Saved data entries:
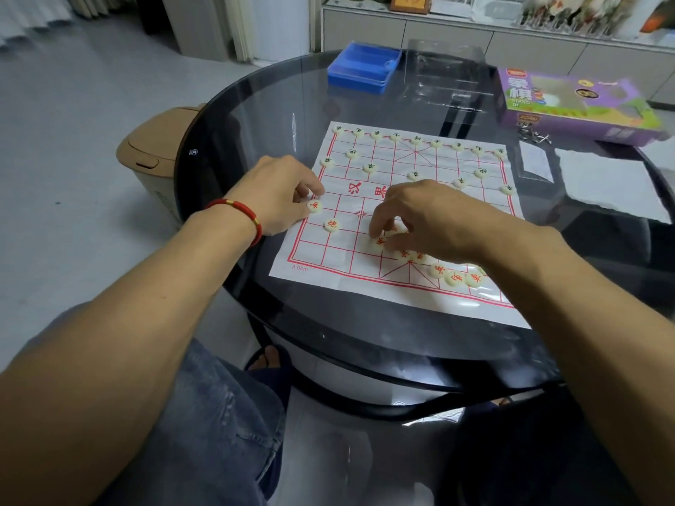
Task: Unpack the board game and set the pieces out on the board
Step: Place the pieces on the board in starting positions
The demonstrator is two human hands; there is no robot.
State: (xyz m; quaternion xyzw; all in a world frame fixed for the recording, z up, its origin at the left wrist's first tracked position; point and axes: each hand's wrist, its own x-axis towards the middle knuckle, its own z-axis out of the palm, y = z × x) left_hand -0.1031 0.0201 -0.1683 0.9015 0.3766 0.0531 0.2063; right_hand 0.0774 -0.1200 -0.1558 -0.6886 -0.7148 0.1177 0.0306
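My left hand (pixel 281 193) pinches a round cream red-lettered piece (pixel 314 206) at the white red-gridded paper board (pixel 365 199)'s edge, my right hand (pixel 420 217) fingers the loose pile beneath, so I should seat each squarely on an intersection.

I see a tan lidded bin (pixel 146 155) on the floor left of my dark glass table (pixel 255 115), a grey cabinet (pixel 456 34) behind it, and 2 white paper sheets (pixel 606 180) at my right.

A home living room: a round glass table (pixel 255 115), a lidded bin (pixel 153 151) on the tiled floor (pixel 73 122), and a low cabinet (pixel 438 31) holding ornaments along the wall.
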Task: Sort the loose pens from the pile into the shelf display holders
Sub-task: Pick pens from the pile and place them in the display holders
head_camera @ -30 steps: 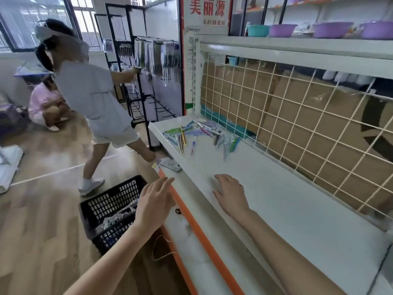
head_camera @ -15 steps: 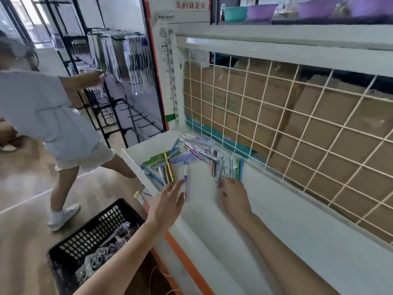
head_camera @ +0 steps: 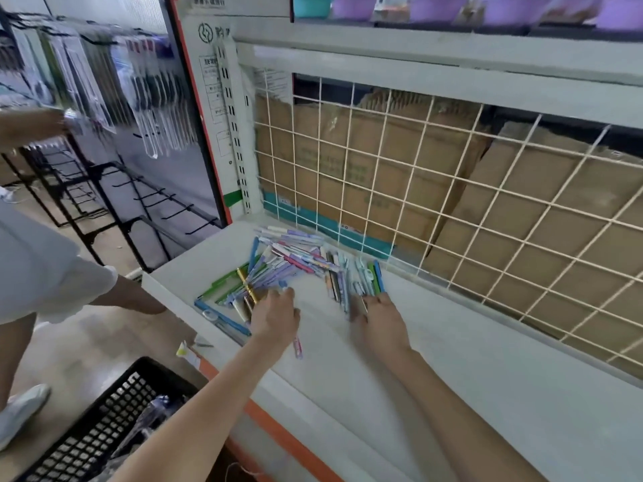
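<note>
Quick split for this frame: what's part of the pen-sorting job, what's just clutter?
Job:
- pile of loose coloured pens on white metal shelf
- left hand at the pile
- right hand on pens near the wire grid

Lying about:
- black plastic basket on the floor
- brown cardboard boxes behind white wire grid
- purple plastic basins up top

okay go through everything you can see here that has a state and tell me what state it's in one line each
pen pile: loose, spread flat on the shelf.
left hand: fingers at the pile's near edge, pen under it.
right hand: fingertips on the pile's right end.
black basket: on the floor, partly filled.
</note>
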Tool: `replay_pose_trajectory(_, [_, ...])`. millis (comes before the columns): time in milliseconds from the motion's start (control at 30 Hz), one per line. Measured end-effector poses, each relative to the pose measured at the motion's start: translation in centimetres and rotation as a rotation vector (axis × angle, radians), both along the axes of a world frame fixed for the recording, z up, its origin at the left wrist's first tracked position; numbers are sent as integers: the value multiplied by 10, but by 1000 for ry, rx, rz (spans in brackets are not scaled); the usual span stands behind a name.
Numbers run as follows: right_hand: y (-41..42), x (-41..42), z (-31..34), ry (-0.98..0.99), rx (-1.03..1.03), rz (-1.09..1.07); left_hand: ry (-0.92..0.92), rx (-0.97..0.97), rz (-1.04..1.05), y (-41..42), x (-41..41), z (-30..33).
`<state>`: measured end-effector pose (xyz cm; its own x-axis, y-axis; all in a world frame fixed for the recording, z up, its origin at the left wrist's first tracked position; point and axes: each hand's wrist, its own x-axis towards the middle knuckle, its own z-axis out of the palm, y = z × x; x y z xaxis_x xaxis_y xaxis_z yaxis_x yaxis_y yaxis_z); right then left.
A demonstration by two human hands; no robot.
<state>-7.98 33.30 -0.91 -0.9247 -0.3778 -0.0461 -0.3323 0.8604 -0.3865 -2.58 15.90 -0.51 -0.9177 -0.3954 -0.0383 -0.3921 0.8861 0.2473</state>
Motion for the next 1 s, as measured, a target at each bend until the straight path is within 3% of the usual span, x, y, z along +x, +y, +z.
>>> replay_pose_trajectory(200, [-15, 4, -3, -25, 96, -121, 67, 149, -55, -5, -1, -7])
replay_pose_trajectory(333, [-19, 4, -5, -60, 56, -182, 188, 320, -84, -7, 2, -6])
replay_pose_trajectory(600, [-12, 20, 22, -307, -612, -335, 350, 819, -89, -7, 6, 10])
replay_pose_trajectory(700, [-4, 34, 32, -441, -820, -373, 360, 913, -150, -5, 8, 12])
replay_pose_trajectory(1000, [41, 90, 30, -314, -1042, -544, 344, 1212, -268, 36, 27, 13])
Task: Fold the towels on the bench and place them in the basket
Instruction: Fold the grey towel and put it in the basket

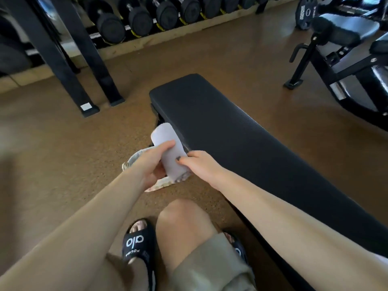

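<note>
Across the brown gym floor (52, 143), a black padded bench (231, 131) runs from the middle of the view down toward the lower right, its top bare. Behind it, along the far wall, stands a rack of black dumbbells (136, 17) on two slanted black legs, and at the upper right sits another black exercise machine (346, 49) with grey pads.

Just beside the near left edge of the bench, a folded white towel (168, 148) is held up above the floor by both hands. It is rolled or folded into a narrow, rounded bundle, tilted so that its far end points away and up. Under it, low on the floor and mostly hidden by the hands and towel, a pale woven basket (134, 158) shows part of its rim; whether the towel touches the basket cannot be told.

Left hand (151, 162) curls round the towel from the left side, thumb lying across the top. Right hand (199, 164) pinches the towel's right edge, thumb on its upper face.

Lower down, a bare knee (184, 223) in olive shorts rises between the forearms, and two black slide sandals (136, 244) with white lettering rest on the floor.
</note>
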The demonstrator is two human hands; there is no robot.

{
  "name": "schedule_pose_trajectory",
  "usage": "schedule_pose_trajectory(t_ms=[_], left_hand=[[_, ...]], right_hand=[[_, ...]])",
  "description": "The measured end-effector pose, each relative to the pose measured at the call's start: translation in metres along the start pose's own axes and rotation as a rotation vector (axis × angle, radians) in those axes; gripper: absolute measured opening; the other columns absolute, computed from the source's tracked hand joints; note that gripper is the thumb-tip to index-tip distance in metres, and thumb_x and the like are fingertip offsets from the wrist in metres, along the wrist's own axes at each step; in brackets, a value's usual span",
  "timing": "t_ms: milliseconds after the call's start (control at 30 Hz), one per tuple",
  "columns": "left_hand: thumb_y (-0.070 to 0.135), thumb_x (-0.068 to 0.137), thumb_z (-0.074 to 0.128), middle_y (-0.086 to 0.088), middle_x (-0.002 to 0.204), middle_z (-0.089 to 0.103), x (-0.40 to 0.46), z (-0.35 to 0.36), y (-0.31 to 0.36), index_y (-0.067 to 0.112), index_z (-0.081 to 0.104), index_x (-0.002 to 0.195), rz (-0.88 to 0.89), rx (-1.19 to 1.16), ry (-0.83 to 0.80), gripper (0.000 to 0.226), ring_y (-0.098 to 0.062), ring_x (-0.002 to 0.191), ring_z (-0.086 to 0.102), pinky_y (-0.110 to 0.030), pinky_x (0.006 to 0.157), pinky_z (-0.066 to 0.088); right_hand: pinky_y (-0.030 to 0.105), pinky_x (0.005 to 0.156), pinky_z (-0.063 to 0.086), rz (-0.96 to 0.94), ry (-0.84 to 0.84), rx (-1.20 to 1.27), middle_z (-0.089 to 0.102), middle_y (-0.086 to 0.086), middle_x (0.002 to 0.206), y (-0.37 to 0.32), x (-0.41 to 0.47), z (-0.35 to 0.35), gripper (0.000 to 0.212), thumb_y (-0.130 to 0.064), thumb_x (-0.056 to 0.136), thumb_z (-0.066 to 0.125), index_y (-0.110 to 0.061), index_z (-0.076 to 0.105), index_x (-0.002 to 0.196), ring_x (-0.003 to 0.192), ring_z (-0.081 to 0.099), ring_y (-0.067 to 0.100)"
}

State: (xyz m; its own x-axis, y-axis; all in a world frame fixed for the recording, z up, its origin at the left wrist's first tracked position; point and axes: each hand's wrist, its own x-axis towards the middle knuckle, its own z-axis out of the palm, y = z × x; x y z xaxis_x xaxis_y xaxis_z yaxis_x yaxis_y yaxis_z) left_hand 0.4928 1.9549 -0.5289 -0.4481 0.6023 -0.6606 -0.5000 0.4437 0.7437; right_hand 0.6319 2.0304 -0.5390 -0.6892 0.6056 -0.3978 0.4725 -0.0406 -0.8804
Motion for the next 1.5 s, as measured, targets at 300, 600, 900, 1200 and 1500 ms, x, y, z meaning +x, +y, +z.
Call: schedule_pose_trajectory(t_ms=[300, 600, 900, 1200, 1500], left_hand=[[0.035, 0.083, 0.082, -0.011, 0.11, 0.075, 0.08, -0.078, 0.019, 0.006, 0.066, 0.119, -0.011, 0.06, 0.117, 0.049, -0.025, 0.097, 0.075, -0.036, 0.076, 0.063], [0.054, 0.042, 0.088, -0.006, 0.108, 0.076, 0.243, -0.104, -0.036, 0.017, 0.069, 0.118, -0.098, 0.215, 0.101, 0.087, -0.028, 0.099, 0.073, -0.048, 0.092, 0.059], [0.048, 0.058, 0.082, -0.004, 0.114, 0.068, 0.332, -0.095, -0.078, 0.017, 0.054, 0.127, -0.088, 0.261, 0.175, 0.08, -0.024, 0.101, 0.07, -0.045, 0.092, 0.059], [0.061, 0.08, 0.072, -0.011, 0.132, 0.058, 0.369, -0.091, -0.101, 0.013, 0.043, 0.144, -0.014, 0.745, 0.187, 0.086, -0.03, 0.116, 0.059, -0.035, 0.087, 0.05], [0.05, 0.083, 0.074, -0.014, 0.121, 0.06, 0.379, -0.094, -0.108, 0.006, 0.048, 0.125, 0.102, 0.854, 0.242, 0.066, -0.031, 0.114, 0.059, -0.035, 0.085, 0.045]], right_hand=[[0.052, 0.11, 0.045, 0.282, -0.322, 0.671, 0.061, 0.012, 0.135, 0.013, 0.104, 0.066, 0.03, -0.025, 0.099, 0.063, -0.023, 0.058, 0.128, 0.125, 0.059, 0.031], [0.033, 0.077, 0.052, 0.394, -0.01, 0.416, 0.066, 0.011, 0.125, 0.085, 0.229, 0.107, 0.03, -0.019, 0.096, 0.063, -0.017, 0.056, 0.126, 0.11, 0.064, 0.025], [0.045, 0.103, 0.041, 0.298, 0.034, -0.104, 0.041, 0.001, 0.147, 0.138, 0.312, 0.12, 0.064, -0.026, 0.102, 0.048, -0.035, 0.021, 0.159, 0.132, 0.045, 0.032], [0.042, 0.096, 0.047, 0.169, 0.16, -0.504, 0.046, 0.016, 0.142, 0.169, 0.329, 0.131, 0.061, -0.026, 0.097, 0.056, -0.018, 0.035, 0.153, 0.126, 0.053, 0.037], [0.05, 0.11, 0.04, 0.136, 0.049, -0.641, 0.031, 0.013, 0.155, 0.174, 0.339, 0.131, 0.077, -0.03, 0.101, 0.05, -0.031, 0.005, 0.163, 0.138, 0.042, 0.035]])
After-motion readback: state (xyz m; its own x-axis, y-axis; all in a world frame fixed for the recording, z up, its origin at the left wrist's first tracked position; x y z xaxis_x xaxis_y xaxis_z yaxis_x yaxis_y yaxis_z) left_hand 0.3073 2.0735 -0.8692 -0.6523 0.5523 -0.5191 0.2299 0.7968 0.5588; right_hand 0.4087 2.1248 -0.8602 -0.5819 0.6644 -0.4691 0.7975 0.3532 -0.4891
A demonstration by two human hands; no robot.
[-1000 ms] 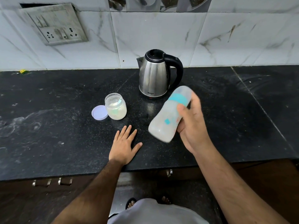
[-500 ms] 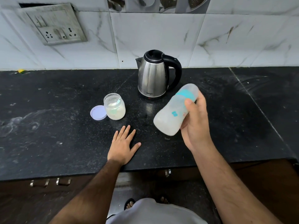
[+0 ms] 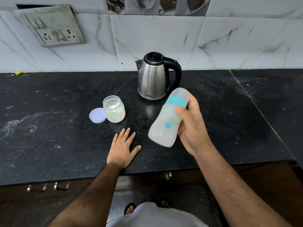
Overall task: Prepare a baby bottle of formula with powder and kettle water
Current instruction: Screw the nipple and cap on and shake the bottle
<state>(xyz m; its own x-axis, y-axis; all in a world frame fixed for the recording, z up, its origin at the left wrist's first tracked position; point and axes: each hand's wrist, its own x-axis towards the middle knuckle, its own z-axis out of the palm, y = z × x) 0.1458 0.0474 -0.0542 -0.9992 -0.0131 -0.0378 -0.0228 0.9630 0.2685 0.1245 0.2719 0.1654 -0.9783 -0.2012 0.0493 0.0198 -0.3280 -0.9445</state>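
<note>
My right hand (image 3: 191,126) grips a capped baby bottle (image 3: 165,122) with a teal ring, held tilted in the air above the black counter (image 3: 229,120); its base points toward me and its milky contents look blurred. My left hand (image 3: 122,148) rests flat on the counter, fingers spread, holding nothing. An open glass jar of powder (image 3: 114,109) with a scoop inside stands left of centre, its lilac lid (image 3: 97,115) lying beside it. A steel kettle (image 3: 153,77) with a black handle stands behind the bottle, near the wall.
A tiled wall runs behind the counter, with a socket plate (image 3: 50,25) at the upper left. The counter's front edge lies just below my left wrist, with drawer handles (image 3: 47,186) under it. My feet show on the floor below.
The bottle in my right hand has swung back and forth, tilting and shifting slightly between frames. My left hand has stayed flat on the counter.
</note>
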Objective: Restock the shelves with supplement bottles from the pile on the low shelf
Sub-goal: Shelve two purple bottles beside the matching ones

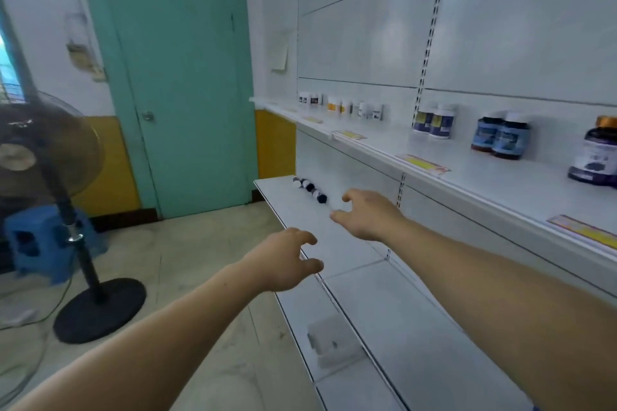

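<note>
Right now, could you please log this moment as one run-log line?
stage: reaching | left hand: empty | right hand: empty, nearer small bottles | low shelf: bottles untouched

White shelf [367, 294], teal door [187, 83], blue stool [36, 240], dark-blue bottles [500, 140] with white labels.

Both hands [283, 260] [367, 213] empty, outstretched toward small bottles [310, 189] on low shelf [334, 253].
</note>
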### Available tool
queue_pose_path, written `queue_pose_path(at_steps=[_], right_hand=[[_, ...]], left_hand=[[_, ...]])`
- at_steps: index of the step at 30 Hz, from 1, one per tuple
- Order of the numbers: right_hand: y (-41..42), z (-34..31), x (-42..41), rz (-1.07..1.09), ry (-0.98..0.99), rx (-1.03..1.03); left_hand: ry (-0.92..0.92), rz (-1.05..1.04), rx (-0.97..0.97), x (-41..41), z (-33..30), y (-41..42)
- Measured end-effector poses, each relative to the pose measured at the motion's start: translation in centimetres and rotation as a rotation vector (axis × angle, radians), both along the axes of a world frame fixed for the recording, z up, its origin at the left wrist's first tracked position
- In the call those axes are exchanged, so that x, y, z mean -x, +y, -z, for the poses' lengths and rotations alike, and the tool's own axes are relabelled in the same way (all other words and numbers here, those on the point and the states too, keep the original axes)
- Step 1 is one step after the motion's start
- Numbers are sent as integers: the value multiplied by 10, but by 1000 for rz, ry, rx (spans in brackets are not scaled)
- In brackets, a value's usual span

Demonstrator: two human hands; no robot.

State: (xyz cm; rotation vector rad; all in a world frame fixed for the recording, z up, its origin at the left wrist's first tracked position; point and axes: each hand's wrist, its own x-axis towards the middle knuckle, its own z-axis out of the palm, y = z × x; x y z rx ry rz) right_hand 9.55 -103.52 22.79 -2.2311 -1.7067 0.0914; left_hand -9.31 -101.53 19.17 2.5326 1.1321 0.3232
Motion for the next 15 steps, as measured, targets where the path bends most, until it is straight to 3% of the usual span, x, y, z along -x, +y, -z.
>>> queue_pose_path(at_steps=[9, 15], right_hand=[[238, 56, 11, 144, 119, 73], [368, 98, -33, 255, 132, 188]], left_hand=[[29, 54, 150, 7, 48, 259], [212, 192, 100, -36, 90, 407]])
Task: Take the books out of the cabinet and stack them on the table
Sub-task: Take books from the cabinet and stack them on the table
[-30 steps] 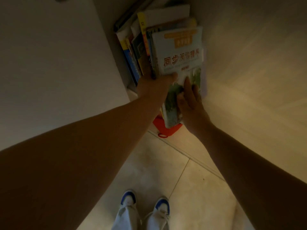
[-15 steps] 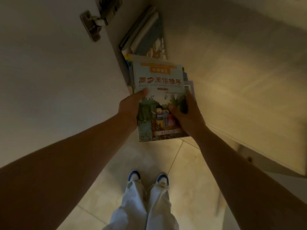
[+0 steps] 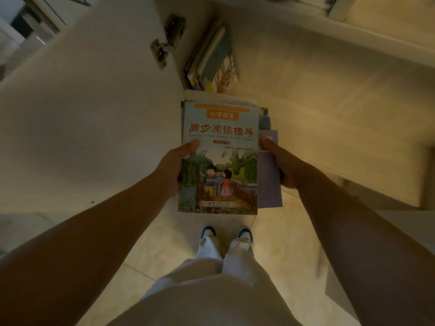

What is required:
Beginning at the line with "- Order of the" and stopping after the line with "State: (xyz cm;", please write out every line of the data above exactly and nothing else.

Completed exercise:
- Order of the numbers: right_hand: y (-41..42), z (-34..31), x (-42..41), rz (-1.07..1.09), ry (-0.98..0.99), rx (-1.03..1.03); left_hand: ry (-0.92..0.92), rz (-1.05..1.04), rx (-0.97..0.97), x (-41..41), z (-33..30), y (-41..42)
- Measured end-effector poses, each relative to the pose measured at the motion's start: translation in centimetres and rotation as a rotation vector (axis × angle, radians), both along the axes of a world frame fixed for the recording, z up, its origin at the left wrist's first tracked position
- In the call those axes are exchanged, so that x, y, z mean -x, +y, -z, for the poses' lengths and rotations alike, and the tool's own axes are relabelled in the same way (all other words and numbers here, those on the point and the states too, keep the original axes)
- Step 1 is one step after the motion's start
- Numbers are sent as integers: the value multiplied by 10, but by 1000 for rz, ry, rx (spans in brackets are not scaled)
- In brackets, a value's usual span

Demonstrator: two human hands; no robot.

State: (xyz cm; rotation vector rad; all in a world frame fixed for the recording, z up, its origin at the left wrist's first tracked position; point and axes: each hand's wrist, its own x-axis towards the middle knuckle, its own z-axis out of the palm, y = z × x; x y z rx ry rz) right_hand 9.55 -103.52 22.79 -2.2311 -1.7067 0.0914; left_hand -9.31 -101.53 19.17 2.5326 1.1321 0.3232

Response complete; there is no more output.